Aricept (donepezil) is a cholinesterase inhibitor. It doesn’t cure Alzheimer’s or stop the disease, but it can boost the brain’s chemical messenger (acetylcholine) to ease symptoms for a period of time. It’s approved for mild, moderate, and severe Alzheimer’s disease.
Overall effect:
Benefits are modest but real for many people—most noticeable in thinking/memory tests, daily activities, and a clinician’s overall impression. Effects are typically measured over 6–12 months; they tend to slow decline more than create big improvements.
Who benefits most:
Evidence is strongest in mild–to–moderate stages, with measurable but still modest gains; benefits in very mild disease are smaller.
Dose matters:
Both 5 mg and 10 mg daily improve cognition, with 10 mg showing a bit more benefit for some patients. (Doctors often start at 5 mg for a month, then increase if tolerated.)
Combination therapy:
Some analyses suggest adding memantine in later stages can give slightly better overall outcomes than either medicine alone. Your clinician may consider this if symptoms progress.
Guideline stance:
Major guidelines continue to recommend cholinesterase inhibitors like donepezil for Alzheimer’s; they shouldn’t be stopped solely because the disease has become severe if the person still seems to benefit and tolerates the drug.

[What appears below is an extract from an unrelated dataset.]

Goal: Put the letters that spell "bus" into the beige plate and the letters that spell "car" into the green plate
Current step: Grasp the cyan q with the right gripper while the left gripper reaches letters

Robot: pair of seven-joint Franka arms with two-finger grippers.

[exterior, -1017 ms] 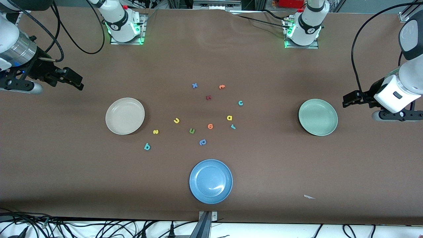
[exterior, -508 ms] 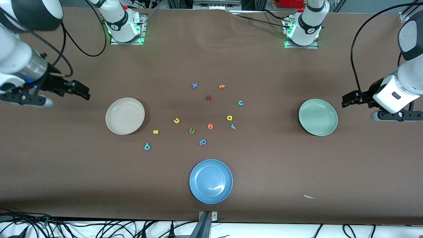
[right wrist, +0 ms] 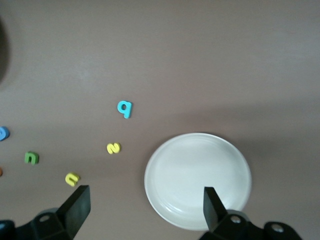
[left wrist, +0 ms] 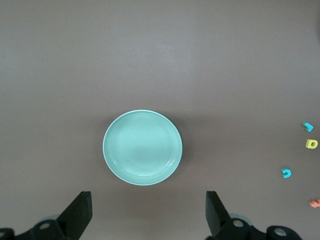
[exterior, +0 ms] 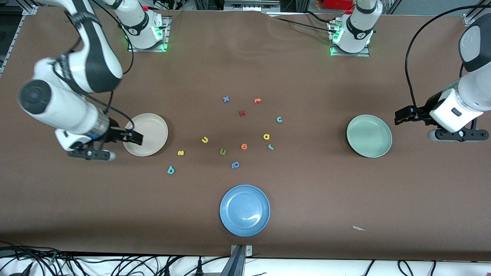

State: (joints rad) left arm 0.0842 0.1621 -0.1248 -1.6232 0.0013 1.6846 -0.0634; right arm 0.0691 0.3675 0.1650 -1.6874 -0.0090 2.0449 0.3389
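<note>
The beige plate (exterior: 145,134) sits toward the right arm's end, the green plate (exterior: 369,135) toward the left arm's end, letters (exterior: 230,134) between them, the blue plate (exterior: 244,210) nearest the front camera.

The only readable signs are the loose foam letters on the brown table (exterior: 345,199), mid-frame in the front view: a blue x (exterior: 226,99), an orange t (exterior: 257,101), a teal c (exterior: 279,119), a yellow a (exterior: 266,137) and a teal r (exterior: 271,147). Lower and toward the frame's left lie a yellow u (exterior: 205,140), a yellow s (exterior: 181,153), a teal b (exterior: 171,170), a green u-shape (exterior: 223,152) and a blue p-shape (exterior: 235,165). The dark red letter (exterior: 242,113) and a second orange one (exterior: 244,146) cannot be read.
</note>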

Most people tolerate Aricept fairly well. Common, usually mild effects include nausea, diarrhea, decreased appetite/weight loss, insomnia/vivid dreams, and muscle cramps (often easing after the first weeks or when taken with food or at night).
It’s fairly common for people on Aricept to lose some weight—about 1 out of every 20 patients loses a clinically significant amount (10 pounds or more) in the first year. For others, smaller losses (a few pounds) are more typical. Because unintentional weight loss can weaken muscles and increase frailty, doctors usually recommend regular weigh-ins (every month or two at first). If someone is already thin or frail, this side effect deserves close watching.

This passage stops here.